Histoire
L’expérience menée en 1920 par le psychologue de Johns Hopkins, John B. Watson, visait à démontrer que même un nourrisson pouvait être conditionné à éprouver de la peur envers un objet jusque-là neutre. Dans cette démarche, Watson exposait un bébé à divers animaux, sans susciter de réaction de crainte initiale. Puis, en associant l’observation d’un animal à un bruit soudain et effrayant – produit par le martèlement d’un tuyau en métal –, l’objectif était de créer une réaction de peur systématique.
Le sujet, un nourrisson de neuf mois identifié à l’époque sous le pseudonyme de Little Albert, fut initialement confronté à un singe, un lapin, un rat blanc ainsi qu’à divers masques. Ces premières interactions ne suscitaient aucune appréhension, hormis la réaction instinctive de peur en présence du bruit assourdissant. Lors d’une seconde phase, deux mois plus tard, le petit Albert fut de nouveau exposé à un rat blanc. Malgré une réaction modérée sans le bruit, l’association répétée – réalisée sept fois – du cri aux présences du rat amena le bébé à manifester une peur intense comprenant pleurs et tentatives d’évasion.
Les expérimentations ultérieures montrèrent que la peur conditionnée ne se limitait pas à l’animal initial : d’autres objets et animaux possédant des caractéristiques similaires, comme un manteau en fourrure ou même un masque de Père Noël, provoquaient également une réaction de frayeur chez l’enfant. Bien que l’effet ait semblé diminuer au bout de dix jours, il ne se dissipa jamais complètement, et il n’exista pas de tentative suffisante pour inverser cette crainte imposée.
Dans la foulée, l’expérience souleva de vives controverses. Les critiques se firent entendre quant aux conséquences psychologiques induites par les manipulations sur un nourrisson, qui développa par la suite une peur généralisée de divers stimuli autrefois anodins. Des interrogations s’élevèrent également autour du suivi post-expérimental, car le sujet avait été retiré de l’étude par sa mère sans que l’on prenne de mesures pour atténuer ses angoisses conditionnées.

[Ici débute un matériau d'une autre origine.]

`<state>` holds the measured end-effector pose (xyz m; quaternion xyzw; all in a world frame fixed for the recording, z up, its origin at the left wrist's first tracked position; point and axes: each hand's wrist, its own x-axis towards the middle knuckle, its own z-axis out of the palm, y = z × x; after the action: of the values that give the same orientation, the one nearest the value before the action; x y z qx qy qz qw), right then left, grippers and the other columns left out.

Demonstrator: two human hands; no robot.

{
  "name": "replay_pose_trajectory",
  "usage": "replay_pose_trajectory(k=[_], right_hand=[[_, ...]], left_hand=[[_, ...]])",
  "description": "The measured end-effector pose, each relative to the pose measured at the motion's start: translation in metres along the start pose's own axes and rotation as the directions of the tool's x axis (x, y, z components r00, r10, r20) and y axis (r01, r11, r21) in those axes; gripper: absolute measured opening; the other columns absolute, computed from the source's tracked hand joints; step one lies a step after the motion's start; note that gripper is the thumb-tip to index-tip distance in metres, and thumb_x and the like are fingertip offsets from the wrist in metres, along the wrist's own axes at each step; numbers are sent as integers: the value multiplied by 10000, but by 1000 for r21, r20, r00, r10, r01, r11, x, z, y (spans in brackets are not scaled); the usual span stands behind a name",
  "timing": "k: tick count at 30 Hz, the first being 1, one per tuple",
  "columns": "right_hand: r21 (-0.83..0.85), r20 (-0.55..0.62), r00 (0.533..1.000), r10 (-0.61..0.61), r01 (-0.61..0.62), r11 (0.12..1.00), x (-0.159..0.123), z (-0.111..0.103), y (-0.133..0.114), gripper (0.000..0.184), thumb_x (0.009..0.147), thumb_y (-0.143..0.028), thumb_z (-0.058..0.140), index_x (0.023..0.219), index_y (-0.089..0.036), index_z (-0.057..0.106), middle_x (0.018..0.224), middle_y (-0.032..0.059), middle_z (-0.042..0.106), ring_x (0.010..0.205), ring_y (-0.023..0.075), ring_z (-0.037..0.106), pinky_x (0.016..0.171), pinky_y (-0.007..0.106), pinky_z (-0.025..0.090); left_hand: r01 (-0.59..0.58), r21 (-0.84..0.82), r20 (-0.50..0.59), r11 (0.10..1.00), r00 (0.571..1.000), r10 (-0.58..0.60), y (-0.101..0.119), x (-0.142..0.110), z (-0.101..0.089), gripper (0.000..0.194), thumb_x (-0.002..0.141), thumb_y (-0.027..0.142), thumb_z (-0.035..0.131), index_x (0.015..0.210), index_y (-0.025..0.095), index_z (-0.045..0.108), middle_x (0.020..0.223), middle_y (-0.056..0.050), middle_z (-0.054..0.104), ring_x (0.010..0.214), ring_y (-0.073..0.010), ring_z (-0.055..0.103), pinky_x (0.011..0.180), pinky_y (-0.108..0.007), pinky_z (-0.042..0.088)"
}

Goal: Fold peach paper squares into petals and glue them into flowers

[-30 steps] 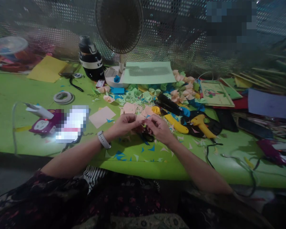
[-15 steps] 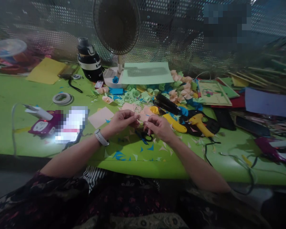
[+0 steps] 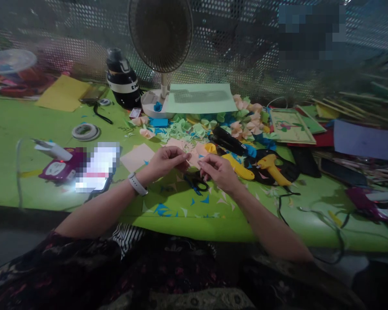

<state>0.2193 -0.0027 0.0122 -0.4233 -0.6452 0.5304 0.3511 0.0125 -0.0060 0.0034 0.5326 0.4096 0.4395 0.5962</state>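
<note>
My left hand, with a white band at the wrist, has its thumb and forefinger pinched together over the middle of the table. Facing it, my right hand is pinched too, its fingertips a short way from the left ones. What sits in either pinch is too small to make out against the pink paper pieces behind. Just below the fingers lie dark-handled scissors. Beside my left hand is a flat pink paper square; a yellow paper flower lies beyond my right hand.
Paper flowers and a black stapler lie behind the hands. To the right is a yellow glue gun with its cord. A lit phone, a tape roll, a bottle and a fan stand around. Scraps litter the front.
My fingertips have drawn slightly farther apart, the right hand shifting a little to the right. The scissors between and below them show more fully. Both pinches look the same.
</note>
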Motion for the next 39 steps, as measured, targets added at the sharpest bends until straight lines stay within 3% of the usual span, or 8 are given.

Les investigations menées plus tard permirent d’identifier le véritable Little Albert sous le nom de Douglas Merritte, fils d’Arvilla Merritte, une nourrice travaillant dans un hôpital pédiatrique. Bien que les recherches ne permettent pas de statuer sur une éventuelle guérison de ses peurs, elles indiquent que Douglas souffrait de graves troubles neurologiques et est décédé à l’âge de six ans, emporté par une hydrocéphalie, un excès de liquide dans le cerveau. Ces révélations soulèvent de nouvelles questions sur l’éthique et les conséquences des expériences menées à l’époque.